THE Federal Government has said it will spend N22.44 billion to feed prison inmates in 2023.
Permanent Secretary, Ministry of Interior, Shuaib Belgore, disclosed this in Abuja on Thursday, May 11, while calling for the reform of correctional facilities in Nigeria.
“The Federal Government budgeted N22.44 billion in the 2023 appropriation to cater for the feeding of inmates.
“There is the need for holistic Corrections reforms, including the modernisation of custodial centres to ensure the reformation and rehabilitation of inmates. Stakeholders have stressed the need to build new facilities and redesign the bail system to actualise why we are here today,” Belgore said.
He decried the rising number of inmates awaiting trial in Nigerian custodial facilities.
In 2021, the Senate Committee on Interior increased the daily feeding allowance for the Nigerian Correctional Service (NCS) from N450 per person to a minimum of N1,000 per day, based on current economic realities.
Senator representing Rivers West Betty Apiafi moved the motion for the increment, arguing that N450 was inadequate to feed adults in a day.
Some lawyers and ex-prison inmates criticised the move to increase the funds, saying corruption would hinder the utilisation of the budgeted sum for the proposed feeding.
The approved sum for feeding inmates makes up over 1 per cent of the 2023 budget which is 21.83 trillion, much of which will be funded by international loans.
Belgore noted on Thursday that the huge amount was further influenced by the increasing number of inmates in custodial facilities across the country.
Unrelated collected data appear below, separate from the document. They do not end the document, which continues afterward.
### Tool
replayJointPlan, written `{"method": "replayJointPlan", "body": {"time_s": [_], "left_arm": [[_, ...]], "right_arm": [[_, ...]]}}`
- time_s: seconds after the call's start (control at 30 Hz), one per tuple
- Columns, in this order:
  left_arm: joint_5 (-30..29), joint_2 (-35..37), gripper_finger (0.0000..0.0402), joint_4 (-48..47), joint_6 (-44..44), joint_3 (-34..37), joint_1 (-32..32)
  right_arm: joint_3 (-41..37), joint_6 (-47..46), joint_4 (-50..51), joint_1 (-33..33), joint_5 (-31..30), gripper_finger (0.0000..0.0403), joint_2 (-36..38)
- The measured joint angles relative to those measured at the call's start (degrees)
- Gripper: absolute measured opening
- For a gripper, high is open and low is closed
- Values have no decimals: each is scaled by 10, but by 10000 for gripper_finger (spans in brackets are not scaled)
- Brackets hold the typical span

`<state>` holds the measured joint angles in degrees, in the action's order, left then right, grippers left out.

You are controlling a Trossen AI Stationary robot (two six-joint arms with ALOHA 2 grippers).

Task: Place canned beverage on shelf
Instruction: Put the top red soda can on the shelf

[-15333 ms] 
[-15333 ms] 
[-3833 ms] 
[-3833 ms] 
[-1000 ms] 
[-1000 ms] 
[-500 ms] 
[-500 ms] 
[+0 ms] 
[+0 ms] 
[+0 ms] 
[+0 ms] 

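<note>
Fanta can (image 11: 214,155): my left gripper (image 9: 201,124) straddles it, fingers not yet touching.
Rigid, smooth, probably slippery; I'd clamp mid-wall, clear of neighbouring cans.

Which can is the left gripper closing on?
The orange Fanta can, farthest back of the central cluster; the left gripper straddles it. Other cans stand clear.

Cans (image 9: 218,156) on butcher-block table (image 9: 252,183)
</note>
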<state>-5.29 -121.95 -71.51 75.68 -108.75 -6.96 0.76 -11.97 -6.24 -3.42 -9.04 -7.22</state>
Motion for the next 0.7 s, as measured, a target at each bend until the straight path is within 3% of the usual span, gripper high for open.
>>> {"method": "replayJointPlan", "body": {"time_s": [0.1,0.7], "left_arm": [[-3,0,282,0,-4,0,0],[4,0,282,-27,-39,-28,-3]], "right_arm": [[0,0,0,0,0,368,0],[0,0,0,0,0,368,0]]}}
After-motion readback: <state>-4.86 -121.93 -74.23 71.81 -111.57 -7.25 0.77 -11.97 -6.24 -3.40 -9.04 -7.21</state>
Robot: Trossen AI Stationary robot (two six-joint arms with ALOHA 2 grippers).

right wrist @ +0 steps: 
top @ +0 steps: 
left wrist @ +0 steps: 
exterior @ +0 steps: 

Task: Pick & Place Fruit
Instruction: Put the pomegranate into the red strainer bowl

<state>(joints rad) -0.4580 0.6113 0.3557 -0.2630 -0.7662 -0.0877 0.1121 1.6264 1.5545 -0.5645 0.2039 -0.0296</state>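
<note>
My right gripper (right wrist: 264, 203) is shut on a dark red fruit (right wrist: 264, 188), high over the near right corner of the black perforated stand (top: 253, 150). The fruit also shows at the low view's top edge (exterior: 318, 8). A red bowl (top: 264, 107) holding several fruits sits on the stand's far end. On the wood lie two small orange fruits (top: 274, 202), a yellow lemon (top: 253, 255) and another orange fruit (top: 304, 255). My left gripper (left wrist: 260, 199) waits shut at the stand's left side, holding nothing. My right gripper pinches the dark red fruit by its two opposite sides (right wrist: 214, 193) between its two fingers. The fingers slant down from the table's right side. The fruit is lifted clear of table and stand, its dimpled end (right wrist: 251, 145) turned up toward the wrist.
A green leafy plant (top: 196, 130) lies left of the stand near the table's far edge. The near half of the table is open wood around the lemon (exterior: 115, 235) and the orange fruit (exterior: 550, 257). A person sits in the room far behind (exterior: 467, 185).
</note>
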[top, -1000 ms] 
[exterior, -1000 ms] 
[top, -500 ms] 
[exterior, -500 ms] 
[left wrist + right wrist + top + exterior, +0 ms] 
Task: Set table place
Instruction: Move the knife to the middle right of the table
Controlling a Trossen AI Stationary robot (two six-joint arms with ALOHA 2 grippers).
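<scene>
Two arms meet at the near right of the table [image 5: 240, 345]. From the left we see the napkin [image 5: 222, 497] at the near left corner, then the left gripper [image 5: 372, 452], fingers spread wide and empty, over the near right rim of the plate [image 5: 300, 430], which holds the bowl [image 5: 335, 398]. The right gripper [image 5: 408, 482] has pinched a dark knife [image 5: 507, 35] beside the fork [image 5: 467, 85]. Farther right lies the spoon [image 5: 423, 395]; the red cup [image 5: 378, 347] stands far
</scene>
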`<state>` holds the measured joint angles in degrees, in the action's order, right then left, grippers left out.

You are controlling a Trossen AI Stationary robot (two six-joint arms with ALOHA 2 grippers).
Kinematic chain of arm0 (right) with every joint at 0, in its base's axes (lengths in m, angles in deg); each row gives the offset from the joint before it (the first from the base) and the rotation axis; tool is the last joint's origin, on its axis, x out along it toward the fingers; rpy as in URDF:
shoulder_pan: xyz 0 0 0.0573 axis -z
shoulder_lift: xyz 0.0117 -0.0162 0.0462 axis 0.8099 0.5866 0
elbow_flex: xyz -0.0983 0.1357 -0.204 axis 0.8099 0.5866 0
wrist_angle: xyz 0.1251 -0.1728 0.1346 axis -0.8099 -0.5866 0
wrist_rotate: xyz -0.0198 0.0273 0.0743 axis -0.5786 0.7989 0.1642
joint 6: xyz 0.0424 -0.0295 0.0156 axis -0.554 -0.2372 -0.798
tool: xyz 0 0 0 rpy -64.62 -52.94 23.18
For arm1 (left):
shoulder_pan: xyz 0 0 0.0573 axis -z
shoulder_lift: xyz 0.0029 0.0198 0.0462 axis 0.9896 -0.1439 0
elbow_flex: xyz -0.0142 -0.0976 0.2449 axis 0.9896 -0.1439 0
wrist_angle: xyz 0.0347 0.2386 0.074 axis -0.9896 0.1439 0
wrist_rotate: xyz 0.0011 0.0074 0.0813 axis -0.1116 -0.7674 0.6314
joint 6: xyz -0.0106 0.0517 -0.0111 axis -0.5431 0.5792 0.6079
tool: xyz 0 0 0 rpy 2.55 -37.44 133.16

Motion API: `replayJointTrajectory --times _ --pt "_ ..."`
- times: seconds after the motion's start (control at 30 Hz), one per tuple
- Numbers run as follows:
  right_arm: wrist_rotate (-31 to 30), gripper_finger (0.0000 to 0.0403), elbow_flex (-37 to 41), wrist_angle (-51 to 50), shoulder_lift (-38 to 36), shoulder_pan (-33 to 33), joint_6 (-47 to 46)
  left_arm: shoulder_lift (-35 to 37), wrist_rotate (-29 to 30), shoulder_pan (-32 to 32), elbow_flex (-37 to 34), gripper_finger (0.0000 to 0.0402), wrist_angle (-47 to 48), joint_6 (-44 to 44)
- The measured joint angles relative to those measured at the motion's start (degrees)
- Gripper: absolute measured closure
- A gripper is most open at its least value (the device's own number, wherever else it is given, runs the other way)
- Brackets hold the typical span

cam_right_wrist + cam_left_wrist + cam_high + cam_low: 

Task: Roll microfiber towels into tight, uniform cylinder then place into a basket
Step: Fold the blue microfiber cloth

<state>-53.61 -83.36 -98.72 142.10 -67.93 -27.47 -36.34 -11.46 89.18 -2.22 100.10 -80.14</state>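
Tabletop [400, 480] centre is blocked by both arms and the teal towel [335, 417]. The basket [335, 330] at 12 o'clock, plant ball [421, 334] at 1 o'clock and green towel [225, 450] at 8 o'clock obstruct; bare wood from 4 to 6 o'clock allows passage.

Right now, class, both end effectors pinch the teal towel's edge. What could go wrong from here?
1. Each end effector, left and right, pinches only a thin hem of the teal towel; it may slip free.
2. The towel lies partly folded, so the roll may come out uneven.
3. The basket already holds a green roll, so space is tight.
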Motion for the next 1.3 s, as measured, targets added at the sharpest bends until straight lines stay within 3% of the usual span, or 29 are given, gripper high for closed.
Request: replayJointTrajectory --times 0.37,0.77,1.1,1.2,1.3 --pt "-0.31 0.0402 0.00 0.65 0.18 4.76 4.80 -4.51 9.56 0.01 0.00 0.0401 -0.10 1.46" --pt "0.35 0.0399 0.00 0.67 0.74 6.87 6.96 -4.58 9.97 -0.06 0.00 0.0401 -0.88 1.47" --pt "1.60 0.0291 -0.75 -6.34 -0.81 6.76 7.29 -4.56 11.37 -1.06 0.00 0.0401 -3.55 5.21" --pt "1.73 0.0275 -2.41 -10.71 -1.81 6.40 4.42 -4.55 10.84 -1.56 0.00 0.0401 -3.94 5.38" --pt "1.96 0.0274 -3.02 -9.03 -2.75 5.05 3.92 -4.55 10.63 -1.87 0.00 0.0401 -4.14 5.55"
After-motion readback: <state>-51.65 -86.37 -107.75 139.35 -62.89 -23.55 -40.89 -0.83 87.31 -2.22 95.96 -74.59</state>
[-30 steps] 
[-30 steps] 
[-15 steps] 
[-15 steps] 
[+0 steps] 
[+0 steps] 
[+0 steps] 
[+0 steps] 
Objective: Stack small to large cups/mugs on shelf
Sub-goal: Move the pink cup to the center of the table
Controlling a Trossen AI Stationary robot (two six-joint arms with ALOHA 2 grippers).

In 2022, the Federal Government said 75 per cent of inmates in Nigerian custodial centres are awaiting trial.
Minister of Interior Rauf Aregbesola had said the high number of inmates was placing custodial facilities across the country under much pressure and described it as a great challenge.
Aregbesola called for the release of at least 30 per cent of inmates awaiting trail in 2022, a situation which could reduce the costs of maintaining custodial centres in Nigeria.